* _WHAT YOU SHOULD DO_
From the line that holds "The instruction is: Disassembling" to the last line of the data, copy everything exactly; leave out all the rest.

* _DATA_
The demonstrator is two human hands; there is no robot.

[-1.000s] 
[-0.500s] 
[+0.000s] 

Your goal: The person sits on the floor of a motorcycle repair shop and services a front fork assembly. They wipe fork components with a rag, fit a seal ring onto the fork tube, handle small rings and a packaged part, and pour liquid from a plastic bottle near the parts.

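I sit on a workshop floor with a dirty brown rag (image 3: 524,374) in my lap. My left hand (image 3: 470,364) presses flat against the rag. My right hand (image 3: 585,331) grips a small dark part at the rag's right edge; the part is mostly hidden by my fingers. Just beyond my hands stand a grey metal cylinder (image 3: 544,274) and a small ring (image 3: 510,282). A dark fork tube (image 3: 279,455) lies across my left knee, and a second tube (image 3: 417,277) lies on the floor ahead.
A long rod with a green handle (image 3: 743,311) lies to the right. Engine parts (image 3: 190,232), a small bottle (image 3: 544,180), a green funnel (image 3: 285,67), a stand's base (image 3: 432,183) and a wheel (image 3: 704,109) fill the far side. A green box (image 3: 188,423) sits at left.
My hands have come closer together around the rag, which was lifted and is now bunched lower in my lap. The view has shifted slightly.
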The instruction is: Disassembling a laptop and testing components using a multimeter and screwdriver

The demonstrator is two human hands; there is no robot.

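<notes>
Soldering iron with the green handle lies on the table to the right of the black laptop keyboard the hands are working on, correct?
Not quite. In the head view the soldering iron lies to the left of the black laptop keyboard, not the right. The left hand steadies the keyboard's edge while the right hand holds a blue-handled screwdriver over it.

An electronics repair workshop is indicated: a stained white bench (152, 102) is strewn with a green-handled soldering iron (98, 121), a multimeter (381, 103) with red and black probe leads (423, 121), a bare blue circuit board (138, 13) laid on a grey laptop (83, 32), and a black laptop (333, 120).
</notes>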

* _RESULT FOR THIS EXERCISE_
The instruction is: Disassembling a laptop and testing components using a multimeter and screwdriver

The demonstrator is two human hands; there is no robot.

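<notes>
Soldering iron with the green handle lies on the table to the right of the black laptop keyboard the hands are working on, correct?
Not quite. In the head view the soldering iron lies to the left of the black laptop keyboard, not the right. The left hand steadies the keyboard's edge while the right hand holds a blue-handled screwdriver over it.

An electronics repair workshop is indicated: a stained white bench (152, 102) is strewn with a green-handled soldering iron (98, 121), a multimeter (381, 103) with red and black probe leads (423, 121), a bare blue circuit board (138, 13) laid on a grey laptop (83, 32), and a black laptop (333, 120).
</notes>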

That is the complete output.